A Flona Caxiuanã foi criada em 1961, sendo a Flona mais antiga da Amazônia brasileira e a 2ª mais antiga do Brasil. Seus recursos naturais servem atualmente ao agroextrativismo de subsistência, manejo florestal sustentável e à pesquisa científica com o apoio da Estação Científica Ferreira Penna, possuindo, além disso um grande potencial para o desenvolvimento do turismo comunitário e ecoturismo. Sua gestão é de responsabilidade do Instituto Chico Mendes de Conservação da Biodiversidade (ICMBio) que fica localizado no município de Breves (PA). A Floresta Nacional de Caxiuanã está localizada nos municípios de Portel e Melgaço, na mesorregião do Marajó, no Estado do Pará. Ela se situa a 300 km da capital paraense, Belém, às margens da Baía de Caxiuanã, entre os rios Tocantins e Xingu. Essa baía é um alargamento do baixo rio Anapu, que deságua no estuário do rio Amazonas, e foi essa belíssima baía que inspirou o batismo da 1ª Flona criada na Amazônia Legal brasileira.
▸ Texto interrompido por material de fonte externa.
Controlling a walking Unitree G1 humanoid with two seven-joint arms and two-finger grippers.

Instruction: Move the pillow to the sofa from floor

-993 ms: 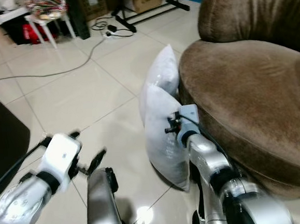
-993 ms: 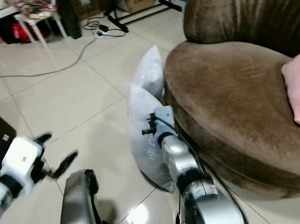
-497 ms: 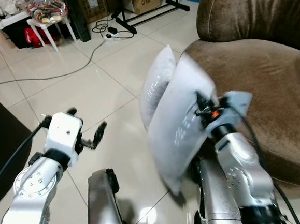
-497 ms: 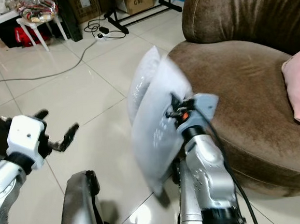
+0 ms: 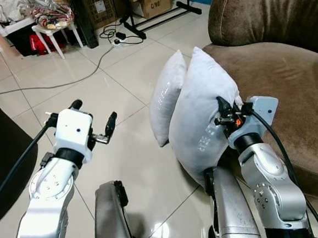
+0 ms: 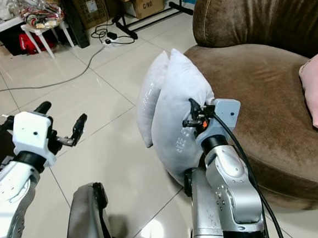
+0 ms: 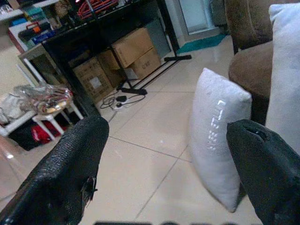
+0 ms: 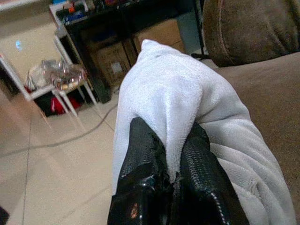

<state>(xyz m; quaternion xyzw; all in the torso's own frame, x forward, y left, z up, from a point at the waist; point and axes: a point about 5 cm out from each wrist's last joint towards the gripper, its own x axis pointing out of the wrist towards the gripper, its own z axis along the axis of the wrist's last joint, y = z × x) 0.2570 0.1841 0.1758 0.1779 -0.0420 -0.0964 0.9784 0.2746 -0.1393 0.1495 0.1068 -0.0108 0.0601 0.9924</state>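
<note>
White pillow (image 5: pixel 203 121) held lifted beside the brown sofa (image 5: pixel 277 82), pinched by the right gripper (image 8: pixel 168 154).
Left gripper (image 5: pixel 93 121) is spread wide, well apart from the sofa; a second pillow (image 5: pixel 167 96) leans against it.

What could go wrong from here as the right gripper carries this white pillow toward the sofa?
1. The right gripper pinches only a fold at the edge of the held pillow, so the fabric might slip out mid-lift.
2. The pillow's lower end hangs beside the front of the sofa seat; it may catch there instead of clearing it.
3. The second pillow leans right against the held one and could topple onto the floor tiles when it moves.
</note>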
Esta unidade de conservação foi criada com base na recomendação de pesquisadores da Organização das Nações Unidas para a Agricultura e a Alimentação (FAO), que realizaram uma expedição pelo rio Amazonas, em 1958, que tinha como objetivo identificar algumas áreas potenciais para serem protegidas. Assim, os pesquisadores enviaram, em 1959, uma recomendação ao Brasil indicando a criação de três Unidades de Conservação. As Unidades de Conservação sugeridas foram: Flona Tapajós, Flona Trombetas e Flona de Caxiuanã. Curiosamente, tal recomendação indicava a criação da Flona de Caxiuanã como prioritária. Nessa época, as Unidades de Conservação do Brasil eram administradas pelas Agências do Departamento de Recursos Naturais Renováveis (DRNR), do Ministério da Agricultura. Em 1961, ocorreu a criação da Floresta Nacional de Caxiuanã, por meio do Decreto Federal nº194 de 22/11/61 que foi alguns dias depois modificado pelo Decreto nº 239 de 28/11/61. A Flona ficava vinculada ao Serviço Florestal do Ministério da Agricultura. Esses Decretos foram assinados por Tancredo de Almeida Neves, que na época era Presidente do Conselho dos Ministros (fase em que o Brasil tinha regime Parlamentarista). O primeiro decreto previa que o Serviço Florestal entraria em entendimentos com o Governo do Estado do Pará a fim de receber a escritura de doação da área e, quando o caso, da desapropriação das terras pertencentes a proprietários particulares. A partir de então, iniciaram as ações de implantação da Flona de Caxiuanã. O decreto previa a desapropriação das áreas, no entanto, os grupos familiares que viviam no interior da floresta lá permaneceram ainda durante muitos anos sem se darem conta de qualquer mudança.
O código de 1965 ampliou as definições de área protegida e previu proteções adicionais para a Amazônia, enfatizando a relação entre florestas e segurança nacional. Neste instrumento legal os guardas florestais ganharam poder de polícia e passaram a andar armados. Esse código proíbe a extração de produtos florestais sem que exista o respectivo plano de manejo florestal da área aprovado.